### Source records
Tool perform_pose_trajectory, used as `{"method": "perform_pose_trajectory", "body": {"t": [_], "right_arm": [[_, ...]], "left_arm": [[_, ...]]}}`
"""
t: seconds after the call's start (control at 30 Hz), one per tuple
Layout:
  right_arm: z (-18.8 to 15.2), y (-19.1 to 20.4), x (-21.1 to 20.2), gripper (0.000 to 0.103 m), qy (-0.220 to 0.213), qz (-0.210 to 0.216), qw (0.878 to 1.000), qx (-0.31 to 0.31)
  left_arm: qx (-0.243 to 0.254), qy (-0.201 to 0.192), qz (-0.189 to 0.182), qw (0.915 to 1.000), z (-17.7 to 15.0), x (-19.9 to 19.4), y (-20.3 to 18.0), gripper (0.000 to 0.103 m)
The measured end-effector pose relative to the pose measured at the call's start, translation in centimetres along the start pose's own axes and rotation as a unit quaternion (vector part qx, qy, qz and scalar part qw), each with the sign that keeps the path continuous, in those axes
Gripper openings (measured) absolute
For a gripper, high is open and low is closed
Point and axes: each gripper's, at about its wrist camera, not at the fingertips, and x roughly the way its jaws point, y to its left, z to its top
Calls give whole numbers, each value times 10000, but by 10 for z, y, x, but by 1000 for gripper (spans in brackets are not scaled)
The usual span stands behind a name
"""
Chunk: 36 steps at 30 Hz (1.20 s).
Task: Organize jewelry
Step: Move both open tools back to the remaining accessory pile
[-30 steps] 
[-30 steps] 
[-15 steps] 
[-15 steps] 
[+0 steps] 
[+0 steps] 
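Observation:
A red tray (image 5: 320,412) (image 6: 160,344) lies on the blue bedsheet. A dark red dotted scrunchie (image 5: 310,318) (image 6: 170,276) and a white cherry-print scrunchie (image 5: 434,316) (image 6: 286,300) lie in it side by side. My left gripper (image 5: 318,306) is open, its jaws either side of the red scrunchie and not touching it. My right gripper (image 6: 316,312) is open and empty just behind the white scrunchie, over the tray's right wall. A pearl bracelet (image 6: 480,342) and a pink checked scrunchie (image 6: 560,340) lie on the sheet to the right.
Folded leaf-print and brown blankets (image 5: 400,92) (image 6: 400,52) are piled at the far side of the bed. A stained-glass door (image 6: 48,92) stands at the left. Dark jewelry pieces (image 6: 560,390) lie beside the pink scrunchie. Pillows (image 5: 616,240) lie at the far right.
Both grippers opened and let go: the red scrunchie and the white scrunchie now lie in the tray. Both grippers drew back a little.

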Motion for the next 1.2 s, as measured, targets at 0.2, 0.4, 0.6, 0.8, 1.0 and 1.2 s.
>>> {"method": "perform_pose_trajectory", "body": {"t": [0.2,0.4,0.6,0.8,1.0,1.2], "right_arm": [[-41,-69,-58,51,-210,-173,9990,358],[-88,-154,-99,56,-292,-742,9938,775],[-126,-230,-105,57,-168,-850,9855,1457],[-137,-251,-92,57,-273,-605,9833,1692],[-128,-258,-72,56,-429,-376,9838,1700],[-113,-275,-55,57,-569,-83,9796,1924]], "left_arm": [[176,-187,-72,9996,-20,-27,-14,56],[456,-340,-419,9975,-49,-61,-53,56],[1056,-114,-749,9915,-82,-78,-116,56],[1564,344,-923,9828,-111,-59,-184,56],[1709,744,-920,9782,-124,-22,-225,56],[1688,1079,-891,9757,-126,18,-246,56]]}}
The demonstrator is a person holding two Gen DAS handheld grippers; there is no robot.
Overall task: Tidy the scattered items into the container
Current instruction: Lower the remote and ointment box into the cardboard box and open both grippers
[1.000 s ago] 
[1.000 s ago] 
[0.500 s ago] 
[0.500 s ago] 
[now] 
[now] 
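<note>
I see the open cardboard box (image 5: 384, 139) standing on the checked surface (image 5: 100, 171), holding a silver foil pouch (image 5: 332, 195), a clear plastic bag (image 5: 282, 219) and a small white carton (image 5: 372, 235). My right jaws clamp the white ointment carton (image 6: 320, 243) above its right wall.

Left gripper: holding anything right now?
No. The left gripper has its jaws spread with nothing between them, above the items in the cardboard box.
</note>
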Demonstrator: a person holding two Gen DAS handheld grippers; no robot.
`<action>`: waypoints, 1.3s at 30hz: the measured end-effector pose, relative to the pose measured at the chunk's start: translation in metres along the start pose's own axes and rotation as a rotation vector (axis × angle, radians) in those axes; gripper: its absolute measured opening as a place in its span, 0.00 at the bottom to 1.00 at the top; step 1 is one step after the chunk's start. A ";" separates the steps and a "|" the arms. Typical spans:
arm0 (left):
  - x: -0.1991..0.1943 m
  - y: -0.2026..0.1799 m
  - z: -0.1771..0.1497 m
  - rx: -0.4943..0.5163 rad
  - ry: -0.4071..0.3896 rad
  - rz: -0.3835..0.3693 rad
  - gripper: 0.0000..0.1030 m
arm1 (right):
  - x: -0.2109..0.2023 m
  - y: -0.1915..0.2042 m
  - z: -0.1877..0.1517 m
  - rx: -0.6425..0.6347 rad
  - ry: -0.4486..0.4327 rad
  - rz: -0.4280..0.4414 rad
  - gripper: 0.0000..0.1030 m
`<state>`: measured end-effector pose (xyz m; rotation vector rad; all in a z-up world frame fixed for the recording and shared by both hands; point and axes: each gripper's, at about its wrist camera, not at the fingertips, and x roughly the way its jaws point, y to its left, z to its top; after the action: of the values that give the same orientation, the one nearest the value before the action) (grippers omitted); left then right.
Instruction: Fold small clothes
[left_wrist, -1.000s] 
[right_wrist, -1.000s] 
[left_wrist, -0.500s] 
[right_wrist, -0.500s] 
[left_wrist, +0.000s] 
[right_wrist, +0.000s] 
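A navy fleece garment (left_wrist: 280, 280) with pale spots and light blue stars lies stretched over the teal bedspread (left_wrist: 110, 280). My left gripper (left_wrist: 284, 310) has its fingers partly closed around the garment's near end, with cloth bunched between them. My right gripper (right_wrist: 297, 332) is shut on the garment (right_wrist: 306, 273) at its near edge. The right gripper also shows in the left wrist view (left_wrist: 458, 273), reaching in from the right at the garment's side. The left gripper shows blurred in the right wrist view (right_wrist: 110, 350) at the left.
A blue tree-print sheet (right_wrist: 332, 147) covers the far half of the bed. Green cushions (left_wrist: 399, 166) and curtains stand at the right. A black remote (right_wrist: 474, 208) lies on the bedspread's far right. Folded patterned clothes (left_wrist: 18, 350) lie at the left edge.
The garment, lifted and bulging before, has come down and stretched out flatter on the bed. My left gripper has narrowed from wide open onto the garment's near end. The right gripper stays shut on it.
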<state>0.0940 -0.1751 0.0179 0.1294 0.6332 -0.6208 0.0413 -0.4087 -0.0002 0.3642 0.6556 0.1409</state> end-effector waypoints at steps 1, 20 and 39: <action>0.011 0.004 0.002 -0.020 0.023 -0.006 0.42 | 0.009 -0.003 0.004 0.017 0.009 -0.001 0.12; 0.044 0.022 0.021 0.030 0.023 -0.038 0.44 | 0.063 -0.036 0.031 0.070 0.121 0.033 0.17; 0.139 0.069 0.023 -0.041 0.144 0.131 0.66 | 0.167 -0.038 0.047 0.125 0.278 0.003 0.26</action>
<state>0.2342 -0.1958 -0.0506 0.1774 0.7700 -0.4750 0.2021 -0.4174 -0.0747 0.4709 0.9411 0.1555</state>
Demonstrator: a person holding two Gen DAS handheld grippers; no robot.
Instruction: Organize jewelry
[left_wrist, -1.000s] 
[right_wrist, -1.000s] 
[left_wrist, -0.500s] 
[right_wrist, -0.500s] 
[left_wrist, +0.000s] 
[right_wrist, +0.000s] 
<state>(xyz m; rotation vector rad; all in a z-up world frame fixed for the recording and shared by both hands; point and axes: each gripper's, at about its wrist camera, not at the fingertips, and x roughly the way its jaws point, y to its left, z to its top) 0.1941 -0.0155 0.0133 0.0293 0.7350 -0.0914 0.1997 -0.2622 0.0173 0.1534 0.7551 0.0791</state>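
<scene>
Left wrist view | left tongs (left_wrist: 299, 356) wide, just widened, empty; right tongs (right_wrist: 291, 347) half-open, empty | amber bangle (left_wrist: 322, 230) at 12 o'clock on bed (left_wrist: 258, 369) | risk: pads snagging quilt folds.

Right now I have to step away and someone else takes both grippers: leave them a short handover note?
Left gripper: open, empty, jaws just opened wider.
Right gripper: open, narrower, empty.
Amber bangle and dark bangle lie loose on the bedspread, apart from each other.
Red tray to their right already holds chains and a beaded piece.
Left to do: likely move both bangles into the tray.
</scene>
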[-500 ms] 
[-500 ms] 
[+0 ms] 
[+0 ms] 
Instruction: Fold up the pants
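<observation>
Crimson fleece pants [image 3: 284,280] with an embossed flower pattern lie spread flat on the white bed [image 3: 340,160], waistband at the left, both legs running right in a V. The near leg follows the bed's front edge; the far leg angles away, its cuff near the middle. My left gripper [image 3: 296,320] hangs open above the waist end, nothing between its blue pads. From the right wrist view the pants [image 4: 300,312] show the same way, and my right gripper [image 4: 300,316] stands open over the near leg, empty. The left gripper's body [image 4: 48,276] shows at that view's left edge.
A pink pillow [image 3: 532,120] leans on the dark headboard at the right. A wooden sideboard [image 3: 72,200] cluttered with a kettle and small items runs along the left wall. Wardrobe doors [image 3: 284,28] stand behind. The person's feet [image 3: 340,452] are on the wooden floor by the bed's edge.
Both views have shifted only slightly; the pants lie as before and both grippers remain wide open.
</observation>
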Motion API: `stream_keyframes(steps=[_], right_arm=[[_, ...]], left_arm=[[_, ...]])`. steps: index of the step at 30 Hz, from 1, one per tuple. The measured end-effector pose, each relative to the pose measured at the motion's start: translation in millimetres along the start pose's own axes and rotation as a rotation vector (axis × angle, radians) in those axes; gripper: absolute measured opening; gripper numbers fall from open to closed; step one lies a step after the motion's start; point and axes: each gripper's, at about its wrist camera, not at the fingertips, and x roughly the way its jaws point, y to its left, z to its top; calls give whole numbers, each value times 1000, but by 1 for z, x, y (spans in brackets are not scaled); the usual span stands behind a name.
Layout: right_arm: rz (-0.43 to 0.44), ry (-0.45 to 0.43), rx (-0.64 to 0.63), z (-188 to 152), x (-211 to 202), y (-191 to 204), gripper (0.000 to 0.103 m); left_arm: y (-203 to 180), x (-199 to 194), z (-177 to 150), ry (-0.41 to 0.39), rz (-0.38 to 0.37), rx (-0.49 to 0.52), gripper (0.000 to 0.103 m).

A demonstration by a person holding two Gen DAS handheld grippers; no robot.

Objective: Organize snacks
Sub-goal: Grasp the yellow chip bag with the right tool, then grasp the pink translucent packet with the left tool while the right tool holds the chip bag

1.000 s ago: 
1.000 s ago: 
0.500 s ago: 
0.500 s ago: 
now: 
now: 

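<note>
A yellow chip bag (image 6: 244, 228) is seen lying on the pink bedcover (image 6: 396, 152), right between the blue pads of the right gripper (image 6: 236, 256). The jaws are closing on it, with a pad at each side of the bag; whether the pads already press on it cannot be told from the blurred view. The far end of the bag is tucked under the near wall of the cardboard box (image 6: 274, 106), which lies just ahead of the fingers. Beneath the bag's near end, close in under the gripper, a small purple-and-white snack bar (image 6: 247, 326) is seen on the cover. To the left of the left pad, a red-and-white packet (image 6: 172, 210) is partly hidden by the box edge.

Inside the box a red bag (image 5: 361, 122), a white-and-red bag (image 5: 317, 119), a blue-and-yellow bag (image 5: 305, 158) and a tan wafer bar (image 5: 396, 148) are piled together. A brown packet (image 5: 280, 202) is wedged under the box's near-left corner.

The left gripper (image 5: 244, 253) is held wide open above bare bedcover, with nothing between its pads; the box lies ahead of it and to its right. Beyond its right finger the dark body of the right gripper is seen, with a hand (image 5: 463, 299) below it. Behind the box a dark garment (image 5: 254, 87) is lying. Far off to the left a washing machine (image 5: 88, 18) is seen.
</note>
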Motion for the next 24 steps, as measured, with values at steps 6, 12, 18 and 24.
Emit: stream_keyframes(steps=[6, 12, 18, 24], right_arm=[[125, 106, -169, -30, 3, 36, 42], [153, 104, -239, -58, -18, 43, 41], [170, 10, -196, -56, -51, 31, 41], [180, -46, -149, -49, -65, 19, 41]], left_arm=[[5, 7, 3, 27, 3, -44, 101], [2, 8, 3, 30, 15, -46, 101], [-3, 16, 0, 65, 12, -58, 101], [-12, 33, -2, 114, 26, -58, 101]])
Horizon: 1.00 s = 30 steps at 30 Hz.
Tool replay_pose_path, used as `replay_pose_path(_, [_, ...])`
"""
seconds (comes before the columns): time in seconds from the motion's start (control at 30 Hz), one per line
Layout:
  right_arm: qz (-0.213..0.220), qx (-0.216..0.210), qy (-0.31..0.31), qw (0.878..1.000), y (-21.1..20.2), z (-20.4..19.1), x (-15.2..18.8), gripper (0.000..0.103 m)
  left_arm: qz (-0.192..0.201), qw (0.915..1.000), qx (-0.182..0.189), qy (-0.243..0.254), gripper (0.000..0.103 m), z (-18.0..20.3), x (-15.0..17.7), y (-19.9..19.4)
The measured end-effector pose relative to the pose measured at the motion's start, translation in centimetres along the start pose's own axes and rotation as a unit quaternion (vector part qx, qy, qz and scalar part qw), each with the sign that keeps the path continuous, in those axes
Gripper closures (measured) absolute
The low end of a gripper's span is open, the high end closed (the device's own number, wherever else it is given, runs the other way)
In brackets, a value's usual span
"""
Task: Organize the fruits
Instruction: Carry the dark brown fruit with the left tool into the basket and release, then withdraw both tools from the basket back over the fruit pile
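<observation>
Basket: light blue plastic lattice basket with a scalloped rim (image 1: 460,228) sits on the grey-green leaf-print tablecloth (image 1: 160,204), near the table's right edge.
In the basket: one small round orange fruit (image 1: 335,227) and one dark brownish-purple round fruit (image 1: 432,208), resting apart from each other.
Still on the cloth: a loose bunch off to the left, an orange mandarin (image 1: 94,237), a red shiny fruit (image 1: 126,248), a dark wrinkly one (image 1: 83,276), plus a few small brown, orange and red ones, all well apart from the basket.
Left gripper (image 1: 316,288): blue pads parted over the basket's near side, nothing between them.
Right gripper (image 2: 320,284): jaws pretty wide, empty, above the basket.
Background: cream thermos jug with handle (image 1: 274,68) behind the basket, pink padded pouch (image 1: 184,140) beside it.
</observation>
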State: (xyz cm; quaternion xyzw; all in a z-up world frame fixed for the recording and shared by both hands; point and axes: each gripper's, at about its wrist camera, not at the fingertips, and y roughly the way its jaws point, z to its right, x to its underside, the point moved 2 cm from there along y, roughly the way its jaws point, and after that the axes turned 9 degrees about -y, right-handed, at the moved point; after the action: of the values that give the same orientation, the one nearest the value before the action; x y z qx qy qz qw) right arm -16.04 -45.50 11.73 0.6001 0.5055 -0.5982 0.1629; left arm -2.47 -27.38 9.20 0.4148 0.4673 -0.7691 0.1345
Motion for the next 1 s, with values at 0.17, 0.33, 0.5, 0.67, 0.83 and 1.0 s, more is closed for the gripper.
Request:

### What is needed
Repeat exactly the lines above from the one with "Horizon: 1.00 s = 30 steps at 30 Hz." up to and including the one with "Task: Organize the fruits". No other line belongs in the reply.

### Solution below
Horizon: 1.00 s = 30 steps at 30 Hz.
Tool replay_pose_path, used as `replay_pose_path(_, [_, ...])`
"""
seconds (comes before the columns): time in seconds from the motion's start (control at 30 Hz), one per line
Layout:
  right_arm: qz (-0.213..0.220), qx (-0.216..0.210), qy (-0.31..0.31), qw (0.878..1.000), y (-21.1..20.2), z (-20.4..19.1), x (-15.2..18.8), gripper (0.000..0.103 m)
  left_arm: qz (-0.192..0.201), qw (0.915..1.000), qx (-0.182..0.189), qy (-0.243..0.254), gripper (0.000..0.103 m), z (-18.0..20.3), x (-15.0..17.7), y (-19.9..19.4)
The measured end-effector pose relative to the pose measured at the motion's start, translation in centimetres along the start pose's own axes and rotation as a unit quaternion (vector part qx, qy, qz and scalar part qw), each with the sign that keeps the path continuous, in those axes
Gripper closures (measured) absolute
The low end of a gripper's span is open, the high end closed (the device's own number, wherever else it is given, runs the other way)
In brackets, a value's usual span
"""
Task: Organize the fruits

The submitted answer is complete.